SAN FRANCISCO (CBS SF) -- Mayor London Breed signed a public health emergency ordinance Friday, putting the new law into effect immediately and making over 200,000 San Franciscans eligible for two additional weeks of paid leave.
Supervisor Gordon Mar had proposed the extension and it was approved by his colleagues.
"While we take shelter, we must also take care of frontline and furloughed workers, and take action to help people stay both physically and economically healthy," said Mar. "Economic policy is public health policy. We are only as healthy as our neighbor, our grocery store clerk, our frontline essential workers, and if they can't afford to stay home when they need to, we are all worse off."
Employees of large companies located within the city are now entitled to two weeks of fully paid leave -- in addition to existing benefits -- if they are sick, need to take care of a family member, are unable to work because of shelter-in-place, are 60 or older, or have a compromised immune system.
"As the crisis progresses, we've heard more and more about domestic workers, grocery workers and warehouse workers who are falling sick or dying of COVID 19," said Kung Feng, Executive Director of Jobs With Justice San Francisco. "Now, two hundred thousand San Francisco workers have public health emergency leave to protect themselves, their families and the public. This is a live-saving measure."

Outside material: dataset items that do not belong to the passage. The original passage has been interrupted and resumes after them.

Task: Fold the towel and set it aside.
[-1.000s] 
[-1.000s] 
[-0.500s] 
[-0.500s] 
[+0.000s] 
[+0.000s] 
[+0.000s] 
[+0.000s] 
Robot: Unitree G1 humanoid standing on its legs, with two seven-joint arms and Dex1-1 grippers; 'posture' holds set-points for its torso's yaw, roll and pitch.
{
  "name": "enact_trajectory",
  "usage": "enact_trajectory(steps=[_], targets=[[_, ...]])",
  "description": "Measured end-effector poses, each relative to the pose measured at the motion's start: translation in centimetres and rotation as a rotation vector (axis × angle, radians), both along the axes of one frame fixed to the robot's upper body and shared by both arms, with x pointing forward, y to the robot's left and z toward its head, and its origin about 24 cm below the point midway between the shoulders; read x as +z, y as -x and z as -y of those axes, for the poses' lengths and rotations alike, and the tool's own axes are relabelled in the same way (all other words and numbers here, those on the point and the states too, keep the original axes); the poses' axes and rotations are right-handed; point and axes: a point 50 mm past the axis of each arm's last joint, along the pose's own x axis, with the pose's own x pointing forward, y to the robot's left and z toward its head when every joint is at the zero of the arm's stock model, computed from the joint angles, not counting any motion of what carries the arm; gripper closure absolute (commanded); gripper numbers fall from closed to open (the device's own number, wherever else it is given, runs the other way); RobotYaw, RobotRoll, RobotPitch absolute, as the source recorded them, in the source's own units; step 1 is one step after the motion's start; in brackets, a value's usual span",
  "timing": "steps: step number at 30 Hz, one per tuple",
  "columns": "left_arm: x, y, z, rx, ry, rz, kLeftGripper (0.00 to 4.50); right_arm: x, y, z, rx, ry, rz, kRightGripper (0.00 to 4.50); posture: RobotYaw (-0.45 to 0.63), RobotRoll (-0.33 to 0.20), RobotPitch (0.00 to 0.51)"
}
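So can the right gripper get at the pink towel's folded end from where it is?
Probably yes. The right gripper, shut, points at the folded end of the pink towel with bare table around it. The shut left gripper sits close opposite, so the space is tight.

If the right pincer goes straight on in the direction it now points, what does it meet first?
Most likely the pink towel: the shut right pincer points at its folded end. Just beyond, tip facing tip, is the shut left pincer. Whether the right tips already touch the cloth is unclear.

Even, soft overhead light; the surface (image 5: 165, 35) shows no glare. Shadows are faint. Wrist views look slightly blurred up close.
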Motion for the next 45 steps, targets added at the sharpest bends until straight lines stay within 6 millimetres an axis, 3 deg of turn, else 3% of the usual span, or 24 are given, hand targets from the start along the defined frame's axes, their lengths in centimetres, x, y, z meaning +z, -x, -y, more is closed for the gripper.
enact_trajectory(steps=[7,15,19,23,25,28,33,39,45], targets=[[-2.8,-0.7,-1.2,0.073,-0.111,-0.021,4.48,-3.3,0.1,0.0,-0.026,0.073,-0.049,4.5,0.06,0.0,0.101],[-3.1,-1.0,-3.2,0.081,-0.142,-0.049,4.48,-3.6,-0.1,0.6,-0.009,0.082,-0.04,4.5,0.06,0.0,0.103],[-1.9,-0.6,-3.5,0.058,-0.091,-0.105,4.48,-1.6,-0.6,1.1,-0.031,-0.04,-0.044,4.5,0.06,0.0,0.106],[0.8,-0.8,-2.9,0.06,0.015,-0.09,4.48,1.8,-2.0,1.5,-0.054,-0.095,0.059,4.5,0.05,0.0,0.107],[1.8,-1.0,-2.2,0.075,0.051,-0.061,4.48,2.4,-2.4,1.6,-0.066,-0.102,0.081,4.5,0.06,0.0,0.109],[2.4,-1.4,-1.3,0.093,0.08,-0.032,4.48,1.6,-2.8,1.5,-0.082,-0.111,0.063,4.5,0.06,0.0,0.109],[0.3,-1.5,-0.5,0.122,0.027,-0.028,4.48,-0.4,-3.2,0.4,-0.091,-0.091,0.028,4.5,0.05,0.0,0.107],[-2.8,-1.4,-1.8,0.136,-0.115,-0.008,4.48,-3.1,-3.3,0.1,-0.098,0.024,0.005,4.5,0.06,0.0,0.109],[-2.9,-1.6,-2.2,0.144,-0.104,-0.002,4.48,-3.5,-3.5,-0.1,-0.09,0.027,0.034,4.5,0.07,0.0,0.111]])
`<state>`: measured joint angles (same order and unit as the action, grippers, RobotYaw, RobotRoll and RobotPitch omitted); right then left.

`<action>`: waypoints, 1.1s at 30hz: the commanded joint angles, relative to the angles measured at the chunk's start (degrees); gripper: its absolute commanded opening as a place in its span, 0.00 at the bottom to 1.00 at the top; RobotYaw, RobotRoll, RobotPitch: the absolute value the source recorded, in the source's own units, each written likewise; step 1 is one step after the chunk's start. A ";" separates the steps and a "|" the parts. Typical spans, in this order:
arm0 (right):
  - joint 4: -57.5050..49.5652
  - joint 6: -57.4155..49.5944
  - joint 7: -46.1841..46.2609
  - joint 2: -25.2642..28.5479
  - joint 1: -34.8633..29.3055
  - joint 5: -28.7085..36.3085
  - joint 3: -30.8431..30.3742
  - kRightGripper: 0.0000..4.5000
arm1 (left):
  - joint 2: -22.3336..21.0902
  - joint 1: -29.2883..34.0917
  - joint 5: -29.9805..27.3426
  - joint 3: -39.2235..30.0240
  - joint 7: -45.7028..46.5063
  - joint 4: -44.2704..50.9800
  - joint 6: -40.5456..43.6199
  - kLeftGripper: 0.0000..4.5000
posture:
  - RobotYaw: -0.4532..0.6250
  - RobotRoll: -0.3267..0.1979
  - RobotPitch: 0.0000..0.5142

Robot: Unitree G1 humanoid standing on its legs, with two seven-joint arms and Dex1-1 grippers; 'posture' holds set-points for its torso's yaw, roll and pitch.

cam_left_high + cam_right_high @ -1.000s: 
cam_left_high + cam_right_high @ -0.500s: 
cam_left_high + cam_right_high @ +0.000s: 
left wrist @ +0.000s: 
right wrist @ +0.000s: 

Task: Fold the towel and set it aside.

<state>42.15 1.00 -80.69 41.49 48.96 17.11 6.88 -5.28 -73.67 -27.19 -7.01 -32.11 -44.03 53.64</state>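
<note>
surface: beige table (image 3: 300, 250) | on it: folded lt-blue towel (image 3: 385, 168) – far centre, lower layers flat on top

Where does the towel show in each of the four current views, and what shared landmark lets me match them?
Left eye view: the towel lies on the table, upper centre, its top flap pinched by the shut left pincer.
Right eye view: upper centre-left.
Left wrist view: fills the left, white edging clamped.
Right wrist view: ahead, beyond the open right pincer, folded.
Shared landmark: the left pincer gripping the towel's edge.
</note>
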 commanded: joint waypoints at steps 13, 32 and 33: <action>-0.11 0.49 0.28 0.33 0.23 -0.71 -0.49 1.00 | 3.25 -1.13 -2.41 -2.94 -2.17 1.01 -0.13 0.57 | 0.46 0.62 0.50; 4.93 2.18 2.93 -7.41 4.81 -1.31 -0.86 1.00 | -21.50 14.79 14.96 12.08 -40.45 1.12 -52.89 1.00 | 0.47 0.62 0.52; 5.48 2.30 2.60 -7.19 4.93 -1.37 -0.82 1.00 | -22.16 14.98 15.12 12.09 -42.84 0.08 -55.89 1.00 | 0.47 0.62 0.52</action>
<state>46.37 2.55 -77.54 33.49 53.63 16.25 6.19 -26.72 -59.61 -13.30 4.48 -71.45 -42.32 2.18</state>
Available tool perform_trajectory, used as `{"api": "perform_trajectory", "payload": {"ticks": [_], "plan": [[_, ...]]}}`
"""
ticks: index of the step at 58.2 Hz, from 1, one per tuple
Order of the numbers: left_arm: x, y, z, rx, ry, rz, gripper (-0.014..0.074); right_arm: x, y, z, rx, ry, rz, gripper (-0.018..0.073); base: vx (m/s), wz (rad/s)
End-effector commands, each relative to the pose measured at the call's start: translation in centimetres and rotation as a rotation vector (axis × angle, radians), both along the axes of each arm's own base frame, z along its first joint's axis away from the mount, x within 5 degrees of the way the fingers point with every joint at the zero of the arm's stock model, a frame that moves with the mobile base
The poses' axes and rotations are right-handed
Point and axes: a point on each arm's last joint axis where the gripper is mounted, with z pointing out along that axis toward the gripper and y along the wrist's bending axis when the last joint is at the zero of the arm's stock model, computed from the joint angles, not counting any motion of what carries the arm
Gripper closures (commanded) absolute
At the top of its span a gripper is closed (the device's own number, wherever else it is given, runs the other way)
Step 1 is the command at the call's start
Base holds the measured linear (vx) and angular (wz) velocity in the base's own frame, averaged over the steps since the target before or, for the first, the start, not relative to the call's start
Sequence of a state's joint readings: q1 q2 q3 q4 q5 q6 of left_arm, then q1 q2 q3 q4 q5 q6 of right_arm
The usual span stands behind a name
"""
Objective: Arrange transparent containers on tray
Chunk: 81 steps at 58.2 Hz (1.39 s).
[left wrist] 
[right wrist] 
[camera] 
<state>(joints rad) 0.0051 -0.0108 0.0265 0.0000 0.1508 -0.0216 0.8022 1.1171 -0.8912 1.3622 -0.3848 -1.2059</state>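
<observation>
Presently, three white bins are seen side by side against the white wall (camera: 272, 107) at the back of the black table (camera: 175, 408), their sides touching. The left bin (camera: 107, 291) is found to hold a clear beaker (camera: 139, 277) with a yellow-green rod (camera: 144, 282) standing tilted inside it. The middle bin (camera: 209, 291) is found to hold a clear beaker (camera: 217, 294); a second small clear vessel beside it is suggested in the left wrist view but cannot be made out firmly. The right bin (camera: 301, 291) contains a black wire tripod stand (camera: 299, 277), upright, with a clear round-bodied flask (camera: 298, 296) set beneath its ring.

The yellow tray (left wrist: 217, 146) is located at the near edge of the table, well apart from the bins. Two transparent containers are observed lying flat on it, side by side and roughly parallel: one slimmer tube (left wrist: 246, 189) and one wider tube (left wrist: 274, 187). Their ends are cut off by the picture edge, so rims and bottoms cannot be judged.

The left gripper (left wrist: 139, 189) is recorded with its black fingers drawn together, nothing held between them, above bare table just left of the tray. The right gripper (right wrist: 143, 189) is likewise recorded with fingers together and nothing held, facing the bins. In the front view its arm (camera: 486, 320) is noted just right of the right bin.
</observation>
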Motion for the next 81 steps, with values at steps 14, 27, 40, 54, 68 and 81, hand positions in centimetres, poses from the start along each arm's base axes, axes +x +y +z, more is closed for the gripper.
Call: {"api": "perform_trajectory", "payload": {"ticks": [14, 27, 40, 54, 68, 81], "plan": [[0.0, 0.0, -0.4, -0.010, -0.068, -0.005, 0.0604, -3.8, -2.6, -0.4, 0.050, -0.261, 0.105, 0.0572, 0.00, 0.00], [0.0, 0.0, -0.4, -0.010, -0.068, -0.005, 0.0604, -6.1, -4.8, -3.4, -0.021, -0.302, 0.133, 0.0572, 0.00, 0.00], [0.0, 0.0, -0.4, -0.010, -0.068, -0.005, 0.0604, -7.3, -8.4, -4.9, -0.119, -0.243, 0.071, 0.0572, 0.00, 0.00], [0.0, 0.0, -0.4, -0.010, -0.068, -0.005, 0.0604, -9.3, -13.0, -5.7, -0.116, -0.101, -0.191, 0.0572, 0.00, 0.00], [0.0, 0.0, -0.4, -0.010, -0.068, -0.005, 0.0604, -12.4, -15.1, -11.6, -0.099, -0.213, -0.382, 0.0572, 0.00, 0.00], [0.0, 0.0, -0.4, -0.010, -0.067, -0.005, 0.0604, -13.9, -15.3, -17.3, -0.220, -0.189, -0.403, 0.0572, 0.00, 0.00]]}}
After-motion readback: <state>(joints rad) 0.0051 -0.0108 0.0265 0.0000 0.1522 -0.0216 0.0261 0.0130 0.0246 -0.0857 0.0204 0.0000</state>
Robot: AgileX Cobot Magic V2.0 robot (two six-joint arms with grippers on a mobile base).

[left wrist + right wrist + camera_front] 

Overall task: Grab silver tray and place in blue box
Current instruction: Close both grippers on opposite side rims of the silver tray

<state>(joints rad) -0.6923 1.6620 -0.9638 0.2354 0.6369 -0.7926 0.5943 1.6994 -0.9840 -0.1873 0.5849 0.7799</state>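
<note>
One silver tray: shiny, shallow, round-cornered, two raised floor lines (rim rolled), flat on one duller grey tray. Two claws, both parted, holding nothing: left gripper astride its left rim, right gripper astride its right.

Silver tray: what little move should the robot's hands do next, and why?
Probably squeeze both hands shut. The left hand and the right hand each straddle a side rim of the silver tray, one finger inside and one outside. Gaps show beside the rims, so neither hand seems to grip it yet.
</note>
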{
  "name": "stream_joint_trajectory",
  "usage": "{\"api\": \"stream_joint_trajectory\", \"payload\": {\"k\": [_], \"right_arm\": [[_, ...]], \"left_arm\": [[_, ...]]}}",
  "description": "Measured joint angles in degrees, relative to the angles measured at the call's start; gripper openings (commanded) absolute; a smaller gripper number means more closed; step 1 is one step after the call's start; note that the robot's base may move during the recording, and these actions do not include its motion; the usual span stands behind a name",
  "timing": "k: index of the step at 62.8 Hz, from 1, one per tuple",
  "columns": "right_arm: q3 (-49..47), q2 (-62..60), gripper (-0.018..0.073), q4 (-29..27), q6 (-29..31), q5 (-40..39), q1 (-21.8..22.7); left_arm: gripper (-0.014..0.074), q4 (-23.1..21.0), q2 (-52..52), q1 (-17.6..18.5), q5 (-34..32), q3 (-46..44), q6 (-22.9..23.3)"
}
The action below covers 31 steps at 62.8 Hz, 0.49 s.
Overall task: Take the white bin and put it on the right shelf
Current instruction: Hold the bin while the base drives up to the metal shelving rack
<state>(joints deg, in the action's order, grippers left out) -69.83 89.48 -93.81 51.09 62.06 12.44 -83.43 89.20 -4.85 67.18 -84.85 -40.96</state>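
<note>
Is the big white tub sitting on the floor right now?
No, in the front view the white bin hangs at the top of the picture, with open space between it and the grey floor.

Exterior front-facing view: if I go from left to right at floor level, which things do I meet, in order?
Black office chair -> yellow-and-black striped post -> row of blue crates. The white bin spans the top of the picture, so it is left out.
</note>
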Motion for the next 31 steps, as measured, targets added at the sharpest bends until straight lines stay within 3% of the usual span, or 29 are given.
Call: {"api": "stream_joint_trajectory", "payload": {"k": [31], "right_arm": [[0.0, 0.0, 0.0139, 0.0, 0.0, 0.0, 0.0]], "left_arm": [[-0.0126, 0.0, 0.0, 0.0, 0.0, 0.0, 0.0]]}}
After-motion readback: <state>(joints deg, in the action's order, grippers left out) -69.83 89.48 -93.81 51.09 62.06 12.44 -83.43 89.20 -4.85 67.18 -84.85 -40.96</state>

Under the new law, doctors, nurses, and other healthcare workers will also be able to immediately access an additional two weeks of fully paid leave if they demonstrate symptoms of COVID-19, are recommended to self-quarantine, or otherwise do not meet the Center for Disease Control and Prevention's return to work guidance for healthcare providers.
All healthcare providers working for large private employers -- including Kaiser Permanente, Sutter Health, Dignity Health, and Northeast Medical Services -- will be eligible for the new paid leave.
"Our doctors, nurses, and healthcare workers are working on front lines in the midst of a pandemic, and it is in the interest of public health to ensure that those workers do not have to go to work if they are sick," said Mar. "These workers are taking care of us when we need it most; and when they need it most, we need to take care of them."